現段階では、ここ左営駅が終着駅であり、高雄市内へは在来線、あるいはMRT(高雄捷運:地下鉄)へ乗り継ぎとなる。(在来線なら2駅)
但し高雄駅までの延伸工事が進められており、近いうちに乗り継ぎ無しで高雄の中心部まで直通できるようになる。
高雄駅を東京駅に例えると、左営駅は上野駅…と言った感じだろうか。
ちなみに台北側も、今では台北駅まで高鐵が乗り入れているが、2007年の開業当時は手前の板橋駅(台北駅から在来線で2駅)が始発駅となっていた。
そして高雄市内へと移動するわけだが、併設の新左営駅(台中同様、駅名の命名方法が分かり難く、在来線の左営駅は1.9km離れた全く別の場所にある。)からの在来線でも良かったのだが、何となくMRTのほうが便利そうに思えてそちらを選択。

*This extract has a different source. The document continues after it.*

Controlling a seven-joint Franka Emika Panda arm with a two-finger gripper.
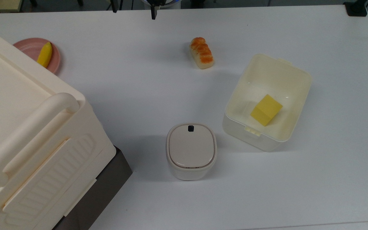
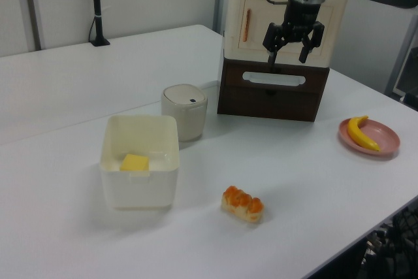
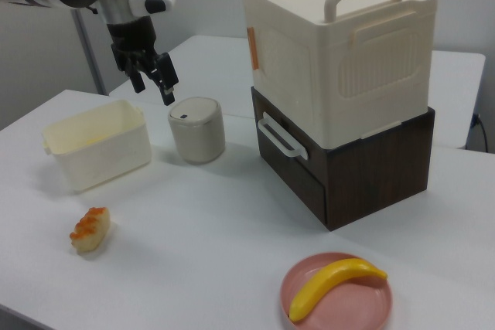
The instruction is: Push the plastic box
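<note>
In the top view, the plastic box (image 1: 267, 102) stands on the white bench (image 1: 139, 89) at the top view's right, with a yellow block (image 1: 266, 109) inside. In the left view, the pincer (image 2: 291, 53) hangs open and empty, high above the bench and well apart from the box. In the right view, the pincer is above the small lidded bin (image 3: 197, 129).
</note>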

長い長いエスカレーターで地下へと潜り、MRT乗り場へと向かう。
そして券売機で値段を確かめて切符を購入。
出てきた切符は…
再利用可能型のコインタイプ。ICチップが埋め込まれており、入場時には「タッチ」、そして下車時には「タッチして回収口へ入れる」というシステム。

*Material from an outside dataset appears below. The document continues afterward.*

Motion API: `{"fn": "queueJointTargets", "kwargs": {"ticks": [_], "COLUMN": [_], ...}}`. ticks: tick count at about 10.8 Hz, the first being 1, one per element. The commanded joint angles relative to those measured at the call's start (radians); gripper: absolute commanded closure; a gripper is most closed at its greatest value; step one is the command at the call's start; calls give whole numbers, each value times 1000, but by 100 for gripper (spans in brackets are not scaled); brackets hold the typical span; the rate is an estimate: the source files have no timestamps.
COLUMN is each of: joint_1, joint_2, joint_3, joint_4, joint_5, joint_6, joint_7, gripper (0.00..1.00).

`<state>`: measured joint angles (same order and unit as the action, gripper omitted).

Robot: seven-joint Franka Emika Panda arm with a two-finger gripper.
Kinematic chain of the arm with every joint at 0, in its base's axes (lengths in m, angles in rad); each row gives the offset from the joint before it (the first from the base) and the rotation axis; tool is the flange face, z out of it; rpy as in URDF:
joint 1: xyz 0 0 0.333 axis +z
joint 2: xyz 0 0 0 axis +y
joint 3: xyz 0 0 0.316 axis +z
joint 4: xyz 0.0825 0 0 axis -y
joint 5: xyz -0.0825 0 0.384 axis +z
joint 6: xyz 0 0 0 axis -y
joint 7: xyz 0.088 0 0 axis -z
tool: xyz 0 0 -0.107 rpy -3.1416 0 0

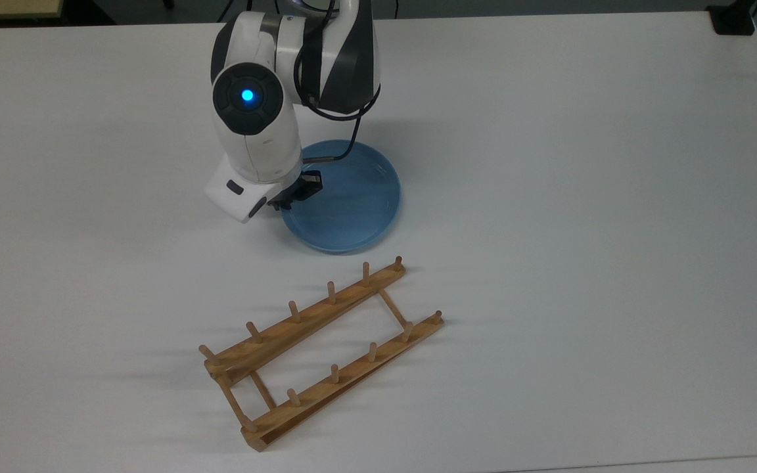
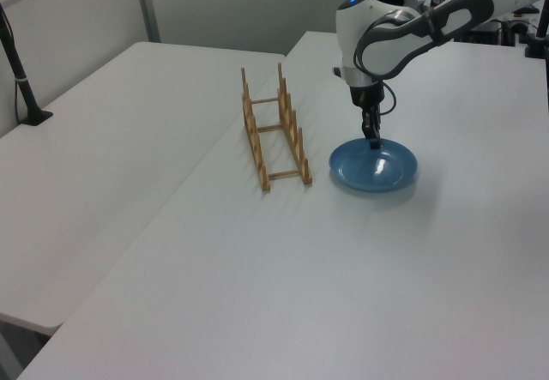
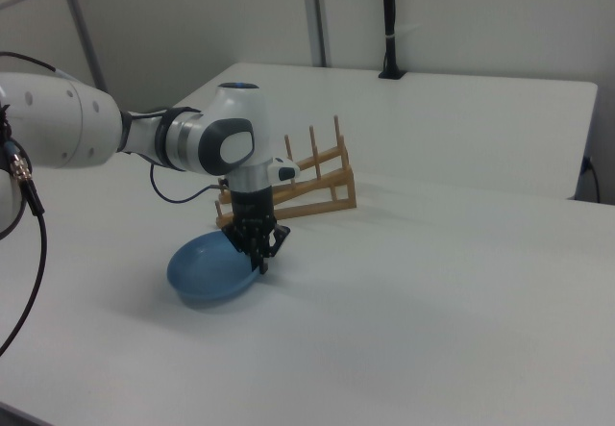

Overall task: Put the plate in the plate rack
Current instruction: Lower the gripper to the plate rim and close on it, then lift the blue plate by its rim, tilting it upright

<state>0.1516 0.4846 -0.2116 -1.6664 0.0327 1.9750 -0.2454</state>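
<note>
Surface: white table (image 1: 582, 197), second white table pushed against it in left view; plain wall panels behind.
Arm: white Panda arm (image 1: 257, 125) reached down over plate's edge on top view's left; blue light lit on joint cap.
Gripper (image 3: 258, 256): pointed down, fingers clamped on rim of plate.
Plate (image 1: 352, 200): light blue, round, shallow; seemed raised off table in right view, tilted, gripped edge higher, shadow underneath.
Plate vs rack: just beside it, apart, not touching; above rack in top view, to its right in left view.
Plate rack (image 1: 322, 348): wooden, two rails with upright pegs, thin crossbars; sat flat on table, ran diagonally in top view, no dishes in it.
Other: black post (image 2: 19, 71) clamped at far table's edge in left view.
</note>
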Motion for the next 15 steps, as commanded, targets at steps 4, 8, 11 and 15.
{"fn": "queueJointTargets", "kwargs": {"ticks": [4,8,11,15], "joint_1": [22,2,0,13], "joint_2": [-64,-167,-215,-224], "joint_3": [-12,-20,-45,-34], "joint_4": [-7,45,137,191], "joint_5": [12,6,3,-176], "joint_6": [4,-4,7,242], "joint_7": [-93,-140,-130,-42], "gripper": [100,100,100,100]}}
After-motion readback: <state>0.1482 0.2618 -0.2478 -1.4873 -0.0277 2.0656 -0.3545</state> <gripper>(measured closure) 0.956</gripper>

上の写真は出口側改札機なのだが、ちょっと出っ張った場所にタッチし、そのまま穴に投入して退出することになる。
そしてホームへと下りる。
MRTでは「左営」駅が正式名称だが、別の場所にある在来線の区別や、高鐵利用者への配慮か「左営/高鐵」という風に表記している。
また沿線の各駅の英語表記も、単純に音を英語表記するのではなく、駅名の意味を意訳した英語名を表記しており、非常にわかりやすい。

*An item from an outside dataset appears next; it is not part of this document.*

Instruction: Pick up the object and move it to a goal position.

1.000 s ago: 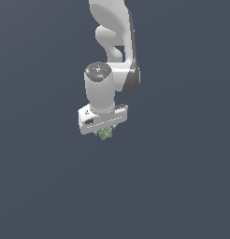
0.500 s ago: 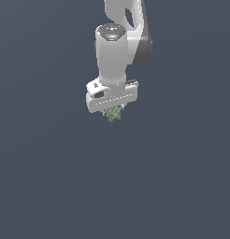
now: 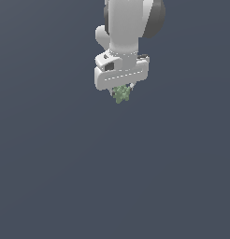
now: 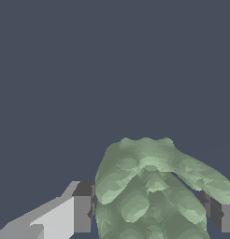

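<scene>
The object (image 3: 121,94) is a tiny mottled pale-green lumpy thing. It hangs just under the white gripper (image 3: 120,93) in the upper middle of the exterior view, well above the dark ground. In the wrist view the object (image 4: 149,191) fills the space between the two dark-tipped fingers (image 4: 82,212), which press on both its sides. The gripper is shut on the object. Most of the fingers are hidden behind the white hand in the exterior view.
The white arm (image 3: 128,23) rises out of the exterior view's top edge. Around it is only a plain dark grey-blue surface (image 3: 65,177), with no other objects or goal marker in view.
The arm with the object in its gripper has risen and shifted toward the exterior view's right. The grip on the object has not changed.
</scene>
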`<action>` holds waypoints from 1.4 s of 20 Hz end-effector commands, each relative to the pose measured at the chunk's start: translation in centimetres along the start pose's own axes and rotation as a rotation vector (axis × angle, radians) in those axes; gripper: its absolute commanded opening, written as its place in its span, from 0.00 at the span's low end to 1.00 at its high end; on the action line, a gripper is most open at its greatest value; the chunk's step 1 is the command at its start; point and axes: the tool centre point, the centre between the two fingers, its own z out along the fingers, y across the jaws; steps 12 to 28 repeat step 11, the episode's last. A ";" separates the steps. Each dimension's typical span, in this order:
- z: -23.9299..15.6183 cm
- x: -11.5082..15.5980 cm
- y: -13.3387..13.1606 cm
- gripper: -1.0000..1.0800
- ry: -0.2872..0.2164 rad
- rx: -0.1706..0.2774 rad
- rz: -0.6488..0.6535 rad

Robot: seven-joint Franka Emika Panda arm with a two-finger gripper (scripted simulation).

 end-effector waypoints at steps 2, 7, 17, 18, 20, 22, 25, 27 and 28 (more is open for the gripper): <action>-1.7 -0.7 -1.2 0.00 -0.001 0.000 0.000; -3.3 -1.1 -2.1 0.00 0.000 0.001 0.001; -3.7 -1.2 -2.4 0.00 0.000 0.001 0.001; -3.7 -1.2 -2.4 0.00 0.000 0.001 0.001; -3.7 -1.2 -2.4 0.00 0.000 0.001 0.001; -3.7 -1.2 -2.4 0.00 0.000 0.001 0.001; -3.7 -1.2 -2.4 0.00 0.000 0.001 0.001; -3.7 -1.2 -2.4 0.00 0.000 0.001 0.001; -3.7 -1.2 -2.4 0.00 0.000 0.001 0.001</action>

例えば、「生態園區駅」は「Ecological District Station」、「巨蛋駅」は「Kaohsiung Arena Station」(高雄アリーナ、外観から別名「巨蛋(ビッグエッグ)」の最寄り駅のため)、そして高雄駅も敢えて、「高雄車站」英語では「Kaohsiung Main Station」と名乗っている。
ちなみにMRT車内の様子はこんな感じ。
ややプラスチッキーで味気ない気もするが、短距離乗車が前提のMRTならこれで十分なのだろう。むしろシート面の清掃など簡便で合理化にも役立っているのかも知れない。
そして高雄駅へと到着。
写真右側が台鐵(在来線)の高雄駅舎である。その他、学習塾(補習班)の看板がやたらと目に付く。
そして高雄駅から、MTR駅への出口を挟んだ反対側にも、レトロな駅舎が…
ちなみにこちらは日本統治時代に帝冠様式で建てられた歴史ある駅舎。2002年に現役駅舎としての役割は終えたものの、保存を望む声が多く、わざわざ82.6mも曳家するという大々的な工事を行ってまで保存されることになったのだとか。
中には日本統治時代の建造物をまるで汚らわしいもののように邪険にする国もあるが、日本統治そのものの是非は別の問題として、建造物などの遺産については「価値」を冷静に検討して、貴重な文化財として保存していこうという姿勢は良いことだと思う。
ちなみにこの旧駅舎は、町のシンボルとして「高雄願景館」と名付けられ、内部には高雄の誇る建造物の模型などを展示している。
なお将来的に高鐵の延伸などで高雄駅が拡張された時には、この建物を駅の玄関として再活用しようという計画もあるのだとか。
こうして鉄分の濃い旅をしてきたわけだが、次回はホテルの紹介と、夜市(ナイトマーケット)での夕食の話題で、鉄道は一回お休み。
その次から、高雄市内の鉄道遺産などを回る予定である。